By the time Luke was a few months old if he was hungry I was going to feed him without feeling left out. I kept my cover in my diaper bag and used it most of the time, but he got so big and crazy it didn't always stay put. I nursed while at birthday parties, at the restaurant table, at the zoo, the mall, the park, if he was hungry I fed him without missing half the conversation.


I've also discovered having a supportive spouse is crucial. Eric could have cared less if I breastfed or formula fed, but he knew how important breastfeeding was to me so he whole heartedly supported my decision. When Claire was born and I was stressing over her weight gain he told me not to worry, that if I needed a lactation consultant we would hire one and reminded me I was the mommy and even if the doctor recommended I supplement (which she didn't) that didn't mean I had to. The one thing he wasn't fond of was nursing in public especially in the beginning. As time went on he quit fussing about nursing in public as long as I covered. To this day we still argue about the fact that he doesn't eat with something over his face so a baby shouldn't have to either. He does say other Moms nursing sans cover doesn't bother him just his own wife. Go figure.

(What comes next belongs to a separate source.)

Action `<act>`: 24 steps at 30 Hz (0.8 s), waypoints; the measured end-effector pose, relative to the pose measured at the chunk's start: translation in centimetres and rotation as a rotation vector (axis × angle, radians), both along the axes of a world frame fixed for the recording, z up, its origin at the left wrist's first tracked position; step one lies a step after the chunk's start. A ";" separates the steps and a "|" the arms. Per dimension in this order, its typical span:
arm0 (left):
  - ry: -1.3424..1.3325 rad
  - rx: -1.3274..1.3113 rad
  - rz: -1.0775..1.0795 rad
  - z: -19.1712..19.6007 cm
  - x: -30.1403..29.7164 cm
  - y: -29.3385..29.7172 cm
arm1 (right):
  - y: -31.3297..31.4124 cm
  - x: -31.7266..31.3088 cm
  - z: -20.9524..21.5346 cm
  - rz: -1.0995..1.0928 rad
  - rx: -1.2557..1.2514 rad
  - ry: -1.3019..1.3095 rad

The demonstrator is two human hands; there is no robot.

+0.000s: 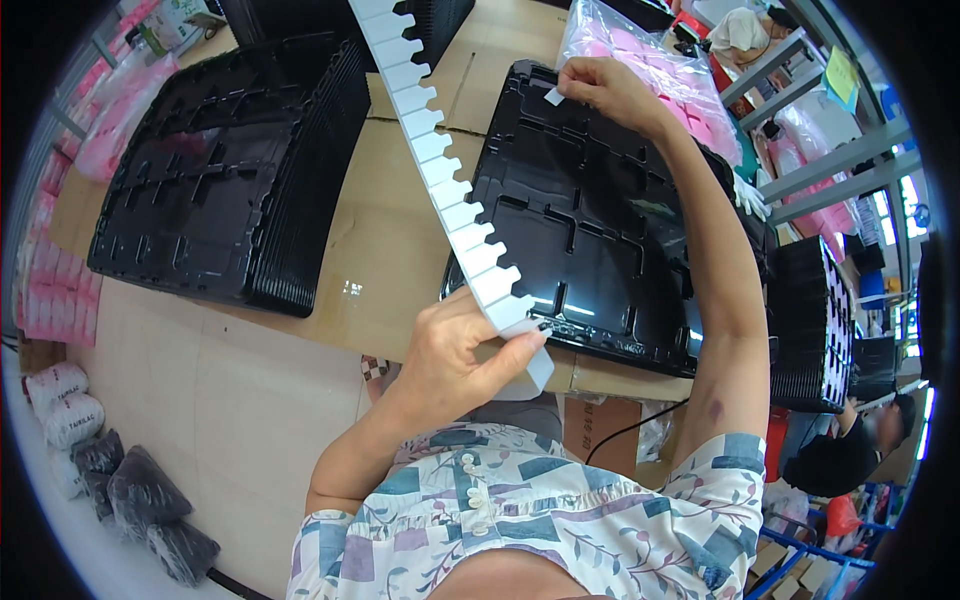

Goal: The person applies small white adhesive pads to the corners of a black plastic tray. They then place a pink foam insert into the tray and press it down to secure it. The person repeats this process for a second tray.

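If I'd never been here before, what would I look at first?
Probably the long white strip with the notched edge, slanting across the middle, its near end in the left hand. Next, the shiny black tray to its right, where the right hand has a white piece at its fingertips, and the black stack on the left.

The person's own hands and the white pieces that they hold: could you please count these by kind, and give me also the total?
Bare hands: 2 (left hand, right hand)
Long white notched strip, held in the left hand: 1
Small white piece, held in the right hand's fingertips: 1
Total: 4
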State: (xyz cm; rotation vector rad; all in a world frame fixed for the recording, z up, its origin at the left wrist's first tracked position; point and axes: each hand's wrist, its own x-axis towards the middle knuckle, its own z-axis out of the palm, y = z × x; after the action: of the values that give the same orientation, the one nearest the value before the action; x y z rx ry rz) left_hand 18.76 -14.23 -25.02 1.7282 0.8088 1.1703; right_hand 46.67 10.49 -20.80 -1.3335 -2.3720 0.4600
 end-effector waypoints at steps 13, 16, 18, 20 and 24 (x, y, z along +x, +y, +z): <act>0.017 -0.021 0.005 -0.5 0.2 -0.1 | 2.8 -1.2 -2.0 -0.082 0.149 -0.162; 0.033 0.020 0.023 -0.3 0.2 -0.1 | 2.7 -1.6 -2.1 -0.112 0.149 -0.168; 0.038 0.014 0.022 -0.4 0.1 -0.1 | 2.6 -2.2 -2.3 -0.090 0.249 -0.254; 0.038 0.000 0.015 -0.4 0.1 -0.1 | 2.8 -2.6 -2.7 -0.068 0.332 -0.339; 0.031 -0.027 -0.005 -0.2 0.0 0.0 | 2.9 -2.9 -2.9 0.045 0.444 -0.429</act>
State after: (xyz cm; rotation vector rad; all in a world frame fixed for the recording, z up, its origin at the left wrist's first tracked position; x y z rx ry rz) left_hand 18.78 -14.25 -25.27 1.7290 0.8348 1.1266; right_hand 43.74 13.39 -23.71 -1.2586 -2.6267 -0.3670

It makes me sad to knowing I'll never nurse a baby again. I feel blessed that I enjoyed it so much and liberated in a way knowing I don't have to count my hours when I'm away from the baby. I knew Luke's time was coming to an end for a while. Getting him to nurse was a challenge for several months. Knowing he needed milk until at least 12 months I fought with him to pay attention long enough to get in a quick nursing sessions. Like Claire it wasn't the before bed time session he held on to. He dropped that about 11 months old. It was his morning "coffee" as we called it that he was reluctant to give up. I loved it. We snuggled and slowly woke up together although the older he got the later he slept and we were often interrupted by the crazy 3 year old going "I'm hungry, get up Mommy, Uke full now"! We would both laugh at her and his morning nursing sessions got shorter and shorter as each morning she woke up with greater insistence we feed her which of course distracted him. I had a feeling when our last nursing might be. One Saturday morning i knew I was going to have to leave the house to run an errand before the kids would be up. That would be our test to see if he missed it or not. However, the night before he randomly woke up which he had not done in a good 2 months and out of habit and knowing a sure fire way to get him back to sleep I offered him to nurse. He accepted and instead of going back to sleep when he was done he looked up  and gave me one of his adorable million dollar smiles. He layed there grinning and I smiled back then he sat up and gave me the biggest sloppiest kiss on my mouth. I couldn't help but giggle and kiss him back. I knew then that no matter how heartbreaking it was to me to close our nursing relationship that my sweet boy was telling me thank you and that he would always need his Mommy's snuggles. I cried as I laid him back in his crib and knew then that that would be my last time nursing him and I couldn't have asked for a more perfect way to nurse my last baby for the last time. 

I truly love helping others in their nursing journeys. No matter how long or short it is. I would absolutely love to become a certified lactation consultant, but the clinical hours required are just not feasible for me to do if I want to be a stay at home mom. So I'm researching other ways to help others such as becoming a breastfeeding counselor. I don't want to do it for money, but because I'm passionate about helping others achieve what meant so much to me.